EXERCISE REQUIREMENTS =>
Looking at the data below, count the lines that contain the string "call". Write only the total.

Records from a dataset
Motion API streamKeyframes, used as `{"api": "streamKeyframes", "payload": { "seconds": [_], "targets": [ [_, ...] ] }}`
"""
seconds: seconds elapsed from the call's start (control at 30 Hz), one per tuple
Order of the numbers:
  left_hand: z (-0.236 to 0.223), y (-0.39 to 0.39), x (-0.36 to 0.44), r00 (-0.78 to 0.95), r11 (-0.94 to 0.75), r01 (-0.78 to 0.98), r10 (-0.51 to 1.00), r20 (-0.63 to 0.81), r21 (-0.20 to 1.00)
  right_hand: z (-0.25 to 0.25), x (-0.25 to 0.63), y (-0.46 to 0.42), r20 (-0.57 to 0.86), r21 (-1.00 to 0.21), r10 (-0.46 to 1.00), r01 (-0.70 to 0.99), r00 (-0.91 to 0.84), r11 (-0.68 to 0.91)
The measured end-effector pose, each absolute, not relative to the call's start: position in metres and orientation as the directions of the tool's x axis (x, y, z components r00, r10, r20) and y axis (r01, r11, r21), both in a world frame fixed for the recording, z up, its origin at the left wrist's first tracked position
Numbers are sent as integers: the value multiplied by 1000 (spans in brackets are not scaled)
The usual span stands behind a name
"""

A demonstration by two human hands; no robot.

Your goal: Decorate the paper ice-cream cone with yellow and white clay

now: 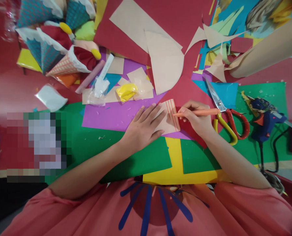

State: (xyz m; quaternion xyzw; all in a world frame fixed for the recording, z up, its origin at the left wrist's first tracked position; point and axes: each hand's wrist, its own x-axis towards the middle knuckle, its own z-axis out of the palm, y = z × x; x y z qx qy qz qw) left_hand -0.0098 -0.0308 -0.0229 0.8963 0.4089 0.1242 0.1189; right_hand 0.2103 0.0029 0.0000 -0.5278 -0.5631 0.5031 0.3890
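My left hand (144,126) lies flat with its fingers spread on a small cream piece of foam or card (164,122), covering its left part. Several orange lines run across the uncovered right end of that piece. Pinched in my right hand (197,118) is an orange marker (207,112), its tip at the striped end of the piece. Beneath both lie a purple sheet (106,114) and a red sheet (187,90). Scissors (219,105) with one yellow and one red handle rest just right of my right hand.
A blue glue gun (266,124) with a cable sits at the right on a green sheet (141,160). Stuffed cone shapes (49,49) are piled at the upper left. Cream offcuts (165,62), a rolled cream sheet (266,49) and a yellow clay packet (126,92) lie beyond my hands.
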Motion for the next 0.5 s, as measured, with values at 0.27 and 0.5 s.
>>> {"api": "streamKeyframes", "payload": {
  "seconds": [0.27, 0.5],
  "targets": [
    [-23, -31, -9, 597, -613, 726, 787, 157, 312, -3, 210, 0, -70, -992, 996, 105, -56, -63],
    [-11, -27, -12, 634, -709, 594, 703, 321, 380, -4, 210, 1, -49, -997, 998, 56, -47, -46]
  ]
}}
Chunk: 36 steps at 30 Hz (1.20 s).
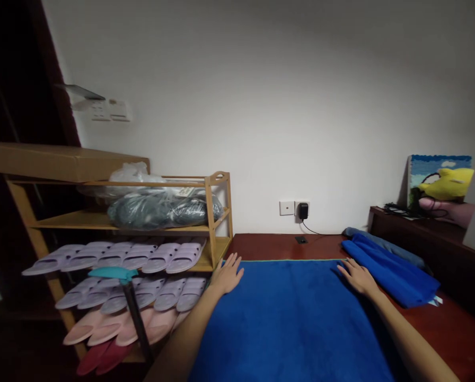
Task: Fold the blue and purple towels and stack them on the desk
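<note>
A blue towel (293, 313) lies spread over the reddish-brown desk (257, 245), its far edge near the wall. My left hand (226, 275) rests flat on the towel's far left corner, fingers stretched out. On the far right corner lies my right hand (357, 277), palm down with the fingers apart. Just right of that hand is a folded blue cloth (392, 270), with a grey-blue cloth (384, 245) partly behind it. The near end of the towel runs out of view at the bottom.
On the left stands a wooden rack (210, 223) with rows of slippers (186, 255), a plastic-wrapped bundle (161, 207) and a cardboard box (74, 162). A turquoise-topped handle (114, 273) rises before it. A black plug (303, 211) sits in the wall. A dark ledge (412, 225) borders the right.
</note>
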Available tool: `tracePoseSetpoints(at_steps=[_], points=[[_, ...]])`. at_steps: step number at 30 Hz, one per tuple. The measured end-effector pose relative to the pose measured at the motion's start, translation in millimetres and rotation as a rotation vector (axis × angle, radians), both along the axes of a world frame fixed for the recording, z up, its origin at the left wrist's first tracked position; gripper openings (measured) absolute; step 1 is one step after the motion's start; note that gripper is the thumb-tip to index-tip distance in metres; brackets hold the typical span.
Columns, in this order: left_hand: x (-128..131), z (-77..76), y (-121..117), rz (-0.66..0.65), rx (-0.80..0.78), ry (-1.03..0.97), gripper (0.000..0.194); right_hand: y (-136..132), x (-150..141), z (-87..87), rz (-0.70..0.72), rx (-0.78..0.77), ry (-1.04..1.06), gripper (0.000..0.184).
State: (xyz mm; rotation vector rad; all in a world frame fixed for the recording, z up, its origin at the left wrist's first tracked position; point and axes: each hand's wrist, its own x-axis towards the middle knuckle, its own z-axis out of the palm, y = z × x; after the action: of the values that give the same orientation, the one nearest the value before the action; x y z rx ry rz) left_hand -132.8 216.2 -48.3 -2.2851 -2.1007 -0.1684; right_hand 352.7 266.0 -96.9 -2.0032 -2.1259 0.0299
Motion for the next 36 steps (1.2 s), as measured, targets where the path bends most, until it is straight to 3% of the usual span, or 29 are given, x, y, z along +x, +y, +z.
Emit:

OUTPUT OF THE EXERCISE =>
2